Will blockchain technology prove to be a disruptor in the secure fund transfer industry
The blockchain has become something of a buzzword in the tech sphere. It pops up here there and everywhere, claiming to have fixed things or to bring change to various industries, such is the way with technological disruptors. This article will examine whether or not blockchain technology can affect the field of secure fund transfers. We will touch on why secure fund transfers are important, what the blockchain is, how the blockchain seeks to disrupt the market of secure fund transfer technology, the challenges and limitations that blockchain faces in this sphere and the regulatory struggles that accompany all of this.
Why are secure fund transfers important?
Secure fund transfers are necessary to make sure that financial transactions made by individuals and businesses are confidential and remain free of fraud, theft or other tampering. Typically fund transfers are made through banks or other intermediary third-party groups, which can introduce inherent vulnerabilities as money and information change hands, which is why it is so important that the transfers are secured with the best technology available.

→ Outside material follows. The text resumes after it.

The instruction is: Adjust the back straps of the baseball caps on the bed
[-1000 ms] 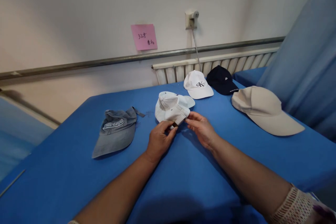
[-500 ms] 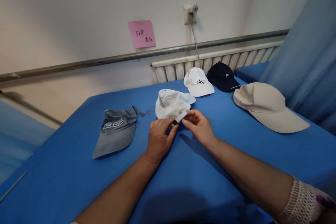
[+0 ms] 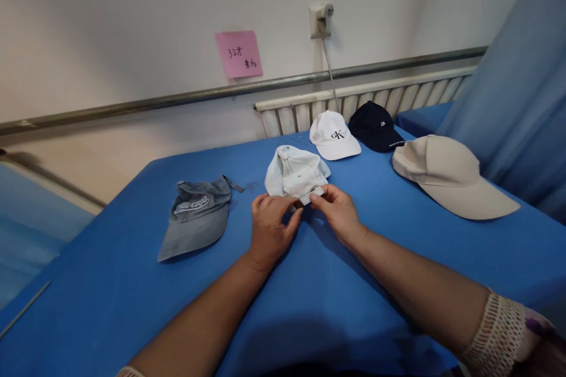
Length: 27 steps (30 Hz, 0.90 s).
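A pale, whitish baseball cap [image 3: 297,169] lies on the blue-covered table with its back strap toward me and its brim pointing away to the right. My left hand [image 3: 273,225] pinches the left end of that strap, near a small brown patch. On the other end, my right hand [image 3: 338,210] grips the strap [image 3: 311,195] between thumb and fingers. To the left sits a grey cap [image 3: 198,215] with white lettering, its loose strap sticking out behind. My fingertips partly hide the strap's ends.
Behind stand a white cap [image 3: 335,134] with black letters and a black cap [image 3: 375,126]. A large beige cap [image 3: 451,174] is at the right. A radiator [image 3: 300,118], a metal rail [image 3: 186,98] and a blue curtain [image 3: 508,100] border the table [image 3: 110,271].
My right hand has shifted slightly right with its end of the strap, which now lies flatter and straighter. The pale cap has turned a little, so more of its back faces me.
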Each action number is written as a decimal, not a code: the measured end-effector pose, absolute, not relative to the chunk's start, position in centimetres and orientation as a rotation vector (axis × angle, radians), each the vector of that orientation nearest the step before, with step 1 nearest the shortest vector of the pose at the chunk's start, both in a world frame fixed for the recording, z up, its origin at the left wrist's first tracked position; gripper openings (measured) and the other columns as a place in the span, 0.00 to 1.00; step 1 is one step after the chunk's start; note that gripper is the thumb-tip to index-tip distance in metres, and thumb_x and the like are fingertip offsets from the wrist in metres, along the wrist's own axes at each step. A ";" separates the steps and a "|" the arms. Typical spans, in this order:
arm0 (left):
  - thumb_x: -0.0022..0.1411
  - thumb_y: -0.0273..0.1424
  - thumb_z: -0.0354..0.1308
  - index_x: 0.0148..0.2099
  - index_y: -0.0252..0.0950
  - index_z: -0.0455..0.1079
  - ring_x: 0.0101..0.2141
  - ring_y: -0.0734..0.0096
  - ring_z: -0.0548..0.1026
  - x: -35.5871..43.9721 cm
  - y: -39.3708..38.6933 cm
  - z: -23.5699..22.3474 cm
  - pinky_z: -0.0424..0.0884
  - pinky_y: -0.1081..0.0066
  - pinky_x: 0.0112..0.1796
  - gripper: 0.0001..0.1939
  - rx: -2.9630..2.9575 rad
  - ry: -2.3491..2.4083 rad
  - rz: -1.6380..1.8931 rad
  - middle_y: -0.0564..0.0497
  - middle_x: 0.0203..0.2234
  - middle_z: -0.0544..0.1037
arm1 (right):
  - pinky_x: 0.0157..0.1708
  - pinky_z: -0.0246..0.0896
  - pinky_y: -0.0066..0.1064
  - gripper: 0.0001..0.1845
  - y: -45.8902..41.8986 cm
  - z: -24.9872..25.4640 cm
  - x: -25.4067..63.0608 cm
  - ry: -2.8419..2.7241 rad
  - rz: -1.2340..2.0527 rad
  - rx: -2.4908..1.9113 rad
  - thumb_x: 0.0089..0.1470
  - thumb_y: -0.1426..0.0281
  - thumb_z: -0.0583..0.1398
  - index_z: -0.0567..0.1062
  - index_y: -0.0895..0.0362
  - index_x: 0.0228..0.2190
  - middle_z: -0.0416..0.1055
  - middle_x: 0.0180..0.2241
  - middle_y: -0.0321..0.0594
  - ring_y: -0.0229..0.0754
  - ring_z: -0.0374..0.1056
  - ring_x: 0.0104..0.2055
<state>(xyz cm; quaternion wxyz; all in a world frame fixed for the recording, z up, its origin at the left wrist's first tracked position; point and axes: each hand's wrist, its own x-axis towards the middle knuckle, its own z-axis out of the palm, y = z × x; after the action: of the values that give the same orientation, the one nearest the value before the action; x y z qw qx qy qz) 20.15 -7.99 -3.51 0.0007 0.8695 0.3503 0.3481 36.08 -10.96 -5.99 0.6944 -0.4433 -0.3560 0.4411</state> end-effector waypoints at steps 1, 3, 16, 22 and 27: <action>0.61 0.35 0.58 0.44 0.40 0.72 0.41 0.63 0.74 20.2 -7.9 -3.6 0.57 0.56 0.53 0.09 2.717 1.104 1.093 0.50 0.37 0.80 | 0.33 0.61 0.31 0.15 -10.9 -6.0 36.1 -0.792 0.987 -0.981 0.42 0.59 0.68 0.72 0.55 0.25 0.69 0.24 0.33 0.37 0.64 0.28; 0.61 0.35 0.59 0.45 0.40 0.72 0.41 0.62 0.75 20.2 -7.8 -3.7 0.58 0.55 0.54 0.10 2.682 1.110 1.095 0.49 0.37 0.80 | 0.32 0.61 0.31 0.15 -10.8 -6.0 36.1 -0.784 0.991 -0.971 0.41 0.60 0.68 0.71 0.55 0.25 0.69 0.24 0.33 0.37 0.64 0.27; 0.58 0.37 0.62 0.50 0.38 0.63 0.42 0.64 0.78 20.5 -7.9 -4.8 0.71 0.62 0.46 0.20 1.860 1.064 1.109 0.46 0.39 0.79 | 0.30 0.60 0.30 0.15 -10.8 -5.8 36.0 -0.778 0.992 -1.002 0.37 0.65 0.68 0.68 0.54 0.26 0.70 0.22 0.31 0.36 0.65 0.25; 0.53 0.36 0.65 0.49 0.37 0.62 0.38 0.66 0.78 20.6 -7.6 -4.9 0.72 0.65 0.41 0.24 1.600 1.020 1.089 0.49 0.35 0.79 | 0.31 0.62 0.29 0.17 -10.7 -5.9 36.0 -0.809 1.019 -0.941 0.37 0.66 0.68 0.66 0.53 0.28 0.70 0.24 0.30 0.35 0.65 0.26; 0.50 0.35 0.67 0.47 0.36 0.63 0.36 0.69 0.77 20.8 -7.6 -4.7 0.71 0.68 0.40 0.25 1.512 1.034 1.128 0.52 0.32 0.77 | 0.32 0.64 0.30 0.18 -10.7 -5.8 36.0 -0.808 1.049 -0.896 0.37 0.65 0.69 0.66 0.54 0.28 0.70 0.24 0.30 0.35 0.67 0.26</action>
<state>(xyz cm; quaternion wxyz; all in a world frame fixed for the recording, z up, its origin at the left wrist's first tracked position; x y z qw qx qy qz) 20.78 -7.63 -4.69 0.4753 0.6183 0.4230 0.4614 36.00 -10.68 -5.83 0.6972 -0.4019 -0.3622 0.4704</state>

Many fund transfer services, like the one you can find if you click here, put great emphasis on the security of their service and work hard to make sure that they have a reputation unblemished by security issues, in some cases that means embracing new technology, such as the blockchain.
Understanding the basics of blockchain technology
We’re sure that by now most of you are probably well aware of at least the vague shape of what blockchain technology is, but we will briefly touch on it just on the off chance that anyone is out of the loop or needs a refresher. The blockchain is a decentralised and distributed ledger technology, which in a nutshell, can hold a great deal of information without the need for a central point controlling it. Each section of the technology, known as a block, contains a list of transactions that can be verified and added to the rest of the blockchain.
How can blockchain technology improve secure fund transfers?
The main way in which blockchain technology can improve the sphere of secure fund transfers is by sharing its immutable nature with it. What this means is that when a transaction is recorded on any part of the blockchain, it cannot be altered or deleted. This means that fraud and theft become very difficult and the integrity of all transactions is very high.
The blockchain also allows all participants to view transactions that are taking place, meaning that intermediaries no longer need to be vetted for trustworthiness, as all transactions are visible and all actions are therefore accountable.
Blockchain transfers are also much faster than traditional fund transfer methods, with faster processing times. This is not considered as important as the previous two improvements, however.
What limitations and challenges does blockchain face in the secure fund transfer industry?
The biggest challenge that blockchain technology faces when attempting to impact the secure fund transfer industry is by far its scalability. Current blockchain technology is not quite able to keep up with the high volume of transactions that typically occur in the secure fund industry.
The next biggest challenge that blockchain faces in this industry is regulatory-based. As far as regulation goes, blockchain is still largely the wild west, which is to say that it is, at best, poorly regulated. This is less of a problem for blockchain to solve, but rather one that it must weather. Governments and regulatory bodies will establish guidelines and pass laws that will affect the way that blockchain technology is allowed to be used, and blockchain must bend to their whims or be ruled illegal in those areas. The main issues likely to drive the hands of regulators are privacy, money laundering and data protection.
To conclude, while blockchain technology is indeed acting as a disruptor in the secure fund transfer industry, it faces challenges that will slow the speed of its disruption.